En medio de los recientes anuncios en materia judicial, que incluyen la discusión de un nuevo Código Penal, propuestas de reformas orientadas a una justicia más cercana a la ciudadanía y el planteamiento de una ley de amnistía, el abogado penalista Juan Pablo Montiel llamó a revisar con seriedad el funcionamiento cotidiano del sistema penal venezolano y la aplicación real del debido proceso.
Para el especialista, el debate público no puede centrarse únicamente en los cambios normativos anunciados, sino que debe mirar con atención una realidad que, a su juicio, se ha venido normalizando sin el debido cuestionamiento institucional.
Montiel advirtió que existe una cantidad significativa de casos en los que ciudadanos han sido detenidos sin orden judicial, sin control efectivo del debido proceso y sin garantías mínimas. Explicó que en muchos de estos escenarios las personas son trasladadas por funcionarios a dependencias policiales, retenidas de manera ilegal y sometidas a prácticas como la extorsión.

Señaló que estas actuaciones constituyen delitos y, desde el punto de vista jurídico, encajan dentro de supuestos de flagrancia que exigen una respuesta inmediata del Estado. A su juicio, no pueden ser tratados como trámites ordinarios ni dilatados bajo la excusa de investigaciones lentas o preliminares.
Uno de los aspectos que el abogado considera más preocupantes es la manera en que se desarrollan actualmente muchas audiencias de presentación.
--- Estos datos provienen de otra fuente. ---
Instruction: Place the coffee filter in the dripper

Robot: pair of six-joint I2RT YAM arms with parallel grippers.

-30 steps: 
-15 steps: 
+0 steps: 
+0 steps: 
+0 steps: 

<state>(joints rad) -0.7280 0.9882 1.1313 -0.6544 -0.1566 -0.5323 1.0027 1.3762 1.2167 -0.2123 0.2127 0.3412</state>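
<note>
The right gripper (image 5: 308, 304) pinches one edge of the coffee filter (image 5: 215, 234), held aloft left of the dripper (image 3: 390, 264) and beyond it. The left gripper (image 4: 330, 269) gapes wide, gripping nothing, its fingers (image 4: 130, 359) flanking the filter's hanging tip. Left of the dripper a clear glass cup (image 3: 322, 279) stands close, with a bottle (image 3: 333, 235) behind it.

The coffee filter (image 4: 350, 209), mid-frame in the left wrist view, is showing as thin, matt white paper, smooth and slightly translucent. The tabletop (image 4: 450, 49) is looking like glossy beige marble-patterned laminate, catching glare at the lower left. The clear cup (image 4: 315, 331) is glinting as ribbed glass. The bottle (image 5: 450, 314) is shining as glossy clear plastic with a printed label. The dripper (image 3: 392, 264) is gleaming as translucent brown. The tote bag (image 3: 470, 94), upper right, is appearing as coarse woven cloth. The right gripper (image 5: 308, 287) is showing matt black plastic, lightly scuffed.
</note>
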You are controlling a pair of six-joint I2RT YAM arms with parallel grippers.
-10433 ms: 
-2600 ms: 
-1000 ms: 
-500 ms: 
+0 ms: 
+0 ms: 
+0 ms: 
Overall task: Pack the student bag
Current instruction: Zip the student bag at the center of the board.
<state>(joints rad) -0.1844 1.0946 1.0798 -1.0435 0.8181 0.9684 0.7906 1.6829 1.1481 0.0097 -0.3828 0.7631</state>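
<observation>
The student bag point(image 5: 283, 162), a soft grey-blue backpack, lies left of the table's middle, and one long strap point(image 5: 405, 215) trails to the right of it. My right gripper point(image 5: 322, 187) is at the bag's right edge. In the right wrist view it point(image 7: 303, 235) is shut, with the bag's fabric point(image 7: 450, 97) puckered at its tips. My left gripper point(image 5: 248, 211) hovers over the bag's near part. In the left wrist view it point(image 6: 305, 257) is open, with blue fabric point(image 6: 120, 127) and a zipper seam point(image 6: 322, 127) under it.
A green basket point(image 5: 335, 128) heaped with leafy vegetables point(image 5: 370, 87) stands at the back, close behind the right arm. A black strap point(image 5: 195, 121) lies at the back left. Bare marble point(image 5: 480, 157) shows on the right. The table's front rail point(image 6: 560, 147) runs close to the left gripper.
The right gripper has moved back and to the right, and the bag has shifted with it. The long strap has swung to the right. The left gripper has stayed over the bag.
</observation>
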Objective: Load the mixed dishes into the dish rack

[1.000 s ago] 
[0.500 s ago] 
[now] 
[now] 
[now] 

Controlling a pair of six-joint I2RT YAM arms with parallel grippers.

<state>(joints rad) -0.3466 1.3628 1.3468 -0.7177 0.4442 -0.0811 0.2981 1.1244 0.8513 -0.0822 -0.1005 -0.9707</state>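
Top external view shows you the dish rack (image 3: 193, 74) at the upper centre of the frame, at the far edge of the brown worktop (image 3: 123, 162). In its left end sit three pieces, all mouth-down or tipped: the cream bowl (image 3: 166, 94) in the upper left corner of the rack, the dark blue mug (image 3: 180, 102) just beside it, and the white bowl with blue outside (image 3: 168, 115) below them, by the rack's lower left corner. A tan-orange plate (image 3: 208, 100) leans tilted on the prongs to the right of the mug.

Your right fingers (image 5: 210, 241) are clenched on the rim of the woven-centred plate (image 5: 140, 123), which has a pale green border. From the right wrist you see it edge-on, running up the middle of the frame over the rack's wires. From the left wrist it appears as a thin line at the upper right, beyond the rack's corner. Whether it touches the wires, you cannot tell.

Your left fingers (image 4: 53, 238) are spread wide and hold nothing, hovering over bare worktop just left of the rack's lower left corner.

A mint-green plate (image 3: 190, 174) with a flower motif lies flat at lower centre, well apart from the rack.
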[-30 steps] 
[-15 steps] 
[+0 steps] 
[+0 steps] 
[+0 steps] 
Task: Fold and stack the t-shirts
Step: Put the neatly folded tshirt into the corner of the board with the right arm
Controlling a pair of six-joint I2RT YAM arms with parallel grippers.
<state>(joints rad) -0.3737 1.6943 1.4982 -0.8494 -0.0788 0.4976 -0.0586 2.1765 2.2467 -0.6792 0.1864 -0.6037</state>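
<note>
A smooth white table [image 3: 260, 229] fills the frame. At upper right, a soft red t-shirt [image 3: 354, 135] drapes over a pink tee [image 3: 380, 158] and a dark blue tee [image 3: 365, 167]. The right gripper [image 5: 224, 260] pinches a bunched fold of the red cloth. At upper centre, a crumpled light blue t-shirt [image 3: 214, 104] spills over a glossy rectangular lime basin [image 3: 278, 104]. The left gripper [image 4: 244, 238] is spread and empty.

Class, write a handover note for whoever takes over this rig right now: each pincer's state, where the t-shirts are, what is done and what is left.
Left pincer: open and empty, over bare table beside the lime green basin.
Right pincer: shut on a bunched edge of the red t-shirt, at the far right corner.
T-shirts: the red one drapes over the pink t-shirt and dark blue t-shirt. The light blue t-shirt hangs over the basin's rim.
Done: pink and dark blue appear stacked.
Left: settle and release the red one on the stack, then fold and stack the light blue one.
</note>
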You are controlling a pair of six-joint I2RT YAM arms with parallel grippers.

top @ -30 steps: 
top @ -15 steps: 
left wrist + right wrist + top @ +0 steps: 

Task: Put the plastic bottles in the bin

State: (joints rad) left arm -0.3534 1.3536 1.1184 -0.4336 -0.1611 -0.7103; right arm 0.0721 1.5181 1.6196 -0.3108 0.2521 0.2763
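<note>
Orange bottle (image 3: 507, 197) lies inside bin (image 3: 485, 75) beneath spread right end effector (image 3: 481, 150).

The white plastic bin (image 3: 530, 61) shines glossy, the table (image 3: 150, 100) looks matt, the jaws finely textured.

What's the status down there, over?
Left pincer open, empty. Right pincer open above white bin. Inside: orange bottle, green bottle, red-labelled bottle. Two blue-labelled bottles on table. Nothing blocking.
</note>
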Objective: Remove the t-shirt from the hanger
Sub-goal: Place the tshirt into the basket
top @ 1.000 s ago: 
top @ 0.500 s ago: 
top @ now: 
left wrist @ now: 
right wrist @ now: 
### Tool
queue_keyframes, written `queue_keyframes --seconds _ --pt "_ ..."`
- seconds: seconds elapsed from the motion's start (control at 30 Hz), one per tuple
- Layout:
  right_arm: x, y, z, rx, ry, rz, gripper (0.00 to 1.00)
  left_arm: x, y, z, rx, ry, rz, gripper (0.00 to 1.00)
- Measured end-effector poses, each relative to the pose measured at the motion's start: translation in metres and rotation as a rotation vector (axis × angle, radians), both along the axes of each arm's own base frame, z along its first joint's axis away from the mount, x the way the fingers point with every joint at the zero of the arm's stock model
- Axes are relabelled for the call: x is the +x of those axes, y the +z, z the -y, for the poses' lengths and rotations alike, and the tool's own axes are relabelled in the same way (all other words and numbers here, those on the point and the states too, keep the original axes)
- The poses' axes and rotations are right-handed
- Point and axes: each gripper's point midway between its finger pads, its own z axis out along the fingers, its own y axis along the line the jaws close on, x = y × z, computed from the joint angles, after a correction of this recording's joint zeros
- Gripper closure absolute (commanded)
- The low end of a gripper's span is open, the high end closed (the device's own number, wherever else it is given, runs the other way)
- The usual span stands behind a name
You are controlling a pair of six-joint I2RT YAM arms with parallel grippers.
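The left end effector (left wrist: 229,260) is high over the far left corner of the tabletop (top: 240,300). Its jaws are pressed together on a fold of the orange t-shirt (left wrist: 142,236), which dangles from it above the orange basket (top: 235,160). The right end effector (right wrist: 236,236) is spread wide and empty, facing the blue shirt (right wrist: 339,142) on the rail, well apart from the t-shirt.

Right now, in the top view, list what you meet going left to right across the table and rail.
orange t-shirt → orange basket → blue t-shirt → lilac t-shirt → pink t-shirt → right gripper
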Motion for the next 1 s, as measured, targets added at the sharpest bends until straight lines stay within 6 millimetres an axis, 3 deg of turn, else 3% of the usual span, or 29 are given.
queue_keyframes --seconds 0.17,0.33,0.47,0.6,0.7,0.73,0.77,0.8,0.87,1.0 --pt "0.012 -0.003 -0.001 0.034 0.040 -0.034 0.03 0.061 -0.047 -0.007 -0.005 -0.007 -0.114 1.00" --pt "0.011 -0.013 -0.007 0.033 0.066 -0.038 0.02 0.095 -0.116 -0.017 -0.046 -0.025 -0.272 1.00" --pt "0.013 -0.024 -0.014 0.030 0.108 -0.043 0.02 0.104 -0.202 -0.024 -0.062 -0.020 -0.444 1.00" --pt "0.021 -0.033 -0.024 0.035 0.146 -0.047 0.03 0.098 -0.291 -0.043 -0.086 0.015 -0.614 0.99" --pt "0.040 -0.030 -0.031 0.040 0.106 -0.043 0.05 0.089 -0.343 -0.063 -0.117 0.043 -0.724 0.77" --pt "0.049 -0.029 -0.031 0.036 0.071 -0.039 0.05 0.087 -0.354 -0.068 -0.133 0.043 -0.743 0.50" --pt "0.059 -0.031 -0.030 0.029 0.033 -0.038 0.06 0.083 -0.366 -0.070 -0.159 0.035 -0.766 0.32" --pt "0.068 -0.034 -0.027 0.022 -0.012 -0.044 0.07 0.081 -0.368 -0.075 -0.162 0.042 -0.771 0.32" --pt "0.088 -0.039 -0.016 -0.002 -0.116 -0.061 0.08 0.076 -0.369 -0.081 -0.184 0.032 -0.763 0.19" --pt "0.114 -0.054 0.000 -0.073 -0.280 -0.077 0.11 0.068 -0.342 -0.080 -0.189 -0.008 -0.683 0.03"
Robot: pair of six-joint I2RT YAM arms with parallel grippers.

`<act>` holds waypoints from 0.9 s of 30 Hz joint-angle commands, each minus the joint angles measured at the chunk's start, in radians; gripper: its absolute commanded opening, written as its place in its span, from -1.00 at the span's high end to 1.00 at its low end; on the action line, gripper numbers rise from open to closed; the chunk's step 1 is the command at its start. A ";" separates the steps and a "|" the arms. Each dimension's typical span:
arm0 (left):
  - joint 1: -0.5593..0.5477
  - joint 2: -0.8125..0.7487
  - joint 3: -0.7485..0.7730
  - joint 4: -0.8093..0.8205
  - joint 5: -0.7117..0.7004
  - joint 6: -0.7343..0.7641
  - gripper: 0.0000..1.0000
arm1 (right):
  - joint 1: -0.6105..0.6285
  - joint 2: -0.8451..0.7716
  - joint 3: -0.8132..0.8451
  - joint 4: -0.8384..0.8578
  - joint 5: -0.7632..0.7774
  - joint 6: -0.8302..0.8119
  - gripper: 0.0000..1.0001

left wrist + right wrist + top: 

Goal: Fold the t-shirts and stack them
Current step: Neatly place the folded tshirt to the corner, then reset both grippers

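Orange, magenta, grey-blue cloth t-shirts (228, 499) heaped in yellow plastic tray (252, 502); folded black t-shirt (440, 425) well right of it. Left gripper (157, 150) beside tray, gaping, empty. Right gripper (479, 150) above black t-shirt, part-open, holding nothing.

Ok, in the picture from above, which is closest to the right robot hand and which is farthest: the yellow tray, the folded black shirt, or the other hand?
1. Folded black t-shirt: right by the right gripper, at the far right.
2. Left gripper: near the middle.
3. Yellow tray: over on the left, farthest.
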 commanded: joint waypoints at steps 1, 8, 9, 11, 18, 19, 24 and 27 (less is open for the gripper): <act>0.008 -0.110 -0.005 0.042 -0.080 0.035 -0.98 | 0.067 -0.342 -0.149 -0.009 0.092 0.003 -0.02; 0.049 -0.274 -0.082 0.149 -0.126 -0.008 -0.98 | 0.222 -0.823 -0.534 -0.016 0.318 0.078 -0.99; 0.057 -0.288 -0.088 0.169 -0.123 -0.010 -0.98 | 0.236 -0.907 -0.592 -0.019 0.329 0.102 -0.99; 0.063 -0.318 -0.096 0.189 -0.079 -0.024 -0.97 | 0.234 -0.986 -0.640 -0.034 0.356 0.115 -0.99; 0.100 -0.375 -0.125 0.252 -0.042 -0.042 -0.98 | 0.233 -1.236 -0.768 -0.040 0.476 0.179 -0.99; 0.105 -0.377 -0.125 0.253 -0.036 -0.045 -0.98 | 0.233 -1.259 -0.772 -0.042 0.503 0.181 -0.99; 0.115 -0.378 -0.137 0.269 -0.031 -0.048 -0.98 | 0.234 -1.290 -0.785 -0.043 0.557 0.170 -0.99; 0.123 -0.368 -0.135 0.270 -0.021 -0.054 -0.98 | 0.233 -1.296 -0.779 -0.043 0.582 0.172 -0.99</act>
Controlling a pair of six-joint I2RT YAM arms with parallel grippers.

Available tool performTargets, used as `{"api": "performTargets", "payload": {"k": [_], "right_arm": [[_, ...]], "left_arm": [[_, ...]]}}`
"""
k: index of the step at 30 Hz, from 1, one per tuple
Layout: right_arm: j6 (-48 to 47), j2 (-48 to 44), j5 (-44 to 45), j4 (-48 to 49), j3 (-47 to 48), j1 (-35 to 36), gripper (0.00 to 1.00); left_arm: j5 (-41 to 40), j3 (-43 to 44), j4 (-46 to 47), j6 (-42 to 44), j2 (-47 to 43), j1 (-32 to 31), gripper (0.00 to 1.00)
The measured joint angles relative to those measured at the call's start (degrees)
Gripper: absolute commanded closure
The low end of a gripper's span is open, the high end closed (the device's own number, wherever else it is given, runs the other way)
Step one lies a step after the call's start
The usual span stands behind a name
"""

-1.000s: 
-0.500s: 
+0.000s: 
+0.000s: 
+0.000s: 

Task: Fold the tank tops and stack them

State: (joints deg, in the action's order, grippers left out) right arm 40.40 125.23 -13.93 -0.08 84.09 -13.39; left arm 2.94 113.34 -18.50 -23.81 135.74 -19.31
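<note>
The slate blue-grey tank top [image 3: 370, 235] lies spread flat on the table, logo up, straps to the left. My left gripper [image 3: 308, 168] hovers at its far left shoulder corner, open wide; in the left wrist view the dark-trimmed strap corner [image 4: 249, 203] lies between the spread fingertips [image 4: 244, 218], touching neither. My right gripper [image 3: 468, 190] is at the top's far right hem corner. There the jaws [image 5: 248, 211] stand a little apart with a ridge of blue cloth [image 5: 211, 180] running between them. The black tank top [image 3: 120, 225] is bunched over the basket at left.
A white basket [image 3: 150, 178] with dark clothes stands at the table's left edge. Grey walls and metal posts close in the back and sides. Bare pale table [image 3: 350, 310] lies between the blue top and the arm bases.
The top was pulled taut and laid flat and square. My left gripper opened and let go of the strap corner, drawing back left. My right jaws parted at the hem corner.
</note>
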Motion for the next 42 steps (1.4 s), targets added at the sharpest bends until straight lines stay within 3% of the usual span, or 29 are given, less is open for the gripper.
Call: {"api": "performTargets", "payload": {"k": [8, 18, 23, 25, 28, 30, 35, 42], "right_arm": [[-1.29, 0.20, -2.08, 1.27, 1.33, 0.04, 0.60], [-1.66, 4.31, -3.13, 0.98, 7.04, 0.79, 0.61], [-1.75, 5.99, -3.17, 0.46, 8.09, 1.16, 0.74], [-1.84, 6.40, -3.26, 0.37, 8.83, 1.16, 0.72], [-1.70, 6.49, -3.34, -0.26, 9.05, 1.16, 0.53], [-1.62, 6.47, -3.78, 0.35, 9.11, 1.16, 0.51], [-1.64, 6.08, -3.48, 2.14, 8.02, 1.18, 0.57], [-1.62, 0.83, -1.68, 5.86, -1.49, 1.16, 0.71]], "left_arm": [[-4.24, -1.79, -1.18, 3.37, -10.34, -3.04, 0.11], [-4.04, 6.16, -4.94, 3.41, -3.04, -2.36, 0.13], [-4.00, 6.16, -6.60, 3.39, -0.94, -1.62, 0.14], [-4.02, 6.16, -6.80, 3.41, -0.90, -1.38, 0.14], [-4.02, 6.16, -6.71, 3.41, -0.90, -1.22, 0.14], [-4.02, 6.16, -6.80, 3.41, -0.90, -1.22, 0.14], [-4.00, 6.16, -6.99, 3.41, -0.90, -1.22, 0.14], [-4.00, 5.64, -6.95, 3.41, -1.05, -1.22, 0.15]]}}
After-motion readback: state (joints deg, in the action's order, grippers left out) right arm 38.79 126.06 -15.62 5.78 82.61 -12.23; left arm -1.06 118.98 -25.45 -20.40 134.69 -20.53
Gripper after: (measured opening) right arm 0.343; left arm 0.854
Indicó que, en la práctica, estas audiencias se han convertido en actos meramente formales, donde la privación de libertad se decreta casi de manera automática, bajo el argumento de que la investigación se encuentra en una fase incipiente.

Montiel subrayó que esta lógica vacía de contenido el rol constitucional del juez, quien está obligado a ejercer un control real sobre la legalidad de la aprehensión, la existencia de una orden judicial o una flagrancia auténtica, así como la necesidad y proporcionalidad de la medida de privación de libertad.
Afirmó que cuando ese control no se ejerce, la prisión preventiva deja de ser una medida excepcional y se transforma en la regla, debilitando gravemente las garantías fundamentales del sistema penal.
Si bien reconoció el papel del Ministerio Público y la existencia de fiscales especializados en derechos humanos, sostuvo que su actuación resulta insuficiente cuando las respuestas frente a detenciones ilegales o abusos de autoridad son lentas o diferidas en el tiempo.

A su juicio, en este tipo de casos no basta con que una denuncia quede registrada para ser investigada posteriormente, sino que se requiere una actuación inmediata que frene la vulneración de derechos desde el primer momento.
Al referirse al debate público sobre los denominados presos políticos, Montiel adoptó una postura cautelosa. Indicó que, desde el punto de vista jurídico, esas categorías deben analizarse caso por caso y que no corresponde emitir juicios generales ni ideológicos.
No obstante, advirtió que centrar la discusión únicamente en los casos de alto perfil político invisibiliza otra realidad igualmente grave. Señaló que existen numerosas personas sin ninguna vinculación política que permanecen privadas de libertad sin pruebas suficientes, sin elementos mínimos de convicción y sin un control judicial efectivo.
Según el abogado, esta situación evidencia un problema de selectividad dentro del sistema penal, donde la legalidad y el debido proceso no siempre se aplican con el mismo rigor para todos los ciudadanos.
Montiel también abordó la dimensión social de la privación de libertad en Venezuela, destacando que la mayoría de las personas encarceladas provienen de sectores humildes. Aclaró que esta afirmación no busca responsabilizar a las instituciones de forma automática, sino evidenciar un contexto social marcado por la pobreza, la informalidad y la falta de oportunidades.
Explicó que en estos entornos un conflicto cotidiano, una necesidad urgente o un error humano puede escalar rápidamente hasta convertirse en un proceso penal, muchas veces sin redes de apoyo ni acompañamiento institucional oportuno.
En ese sentido, sostuvo que la cárcel suele ser el punto final de una historia que comenzó mucho antes, en comunidades vulnerables, con servicios deficientes y una presencia tardía del Estado.
Finalmente, el abogado insistió en que una reforma judicial profunda no puede limitarse al endurecimiento de sanciones o al aumento de medidas punitivas. Para Montiel, un Estado fuerte no es el que más castiga, sino el que previene mejor, acompaña, educa y garantiza condiciones mínimas de equidad.
Concluyó señalando que la justicia no debe convertirse en un destino inevitable para quienes menos tienen, sino en una garantía real y efectiva para todos los ciudadanos, sin distinción.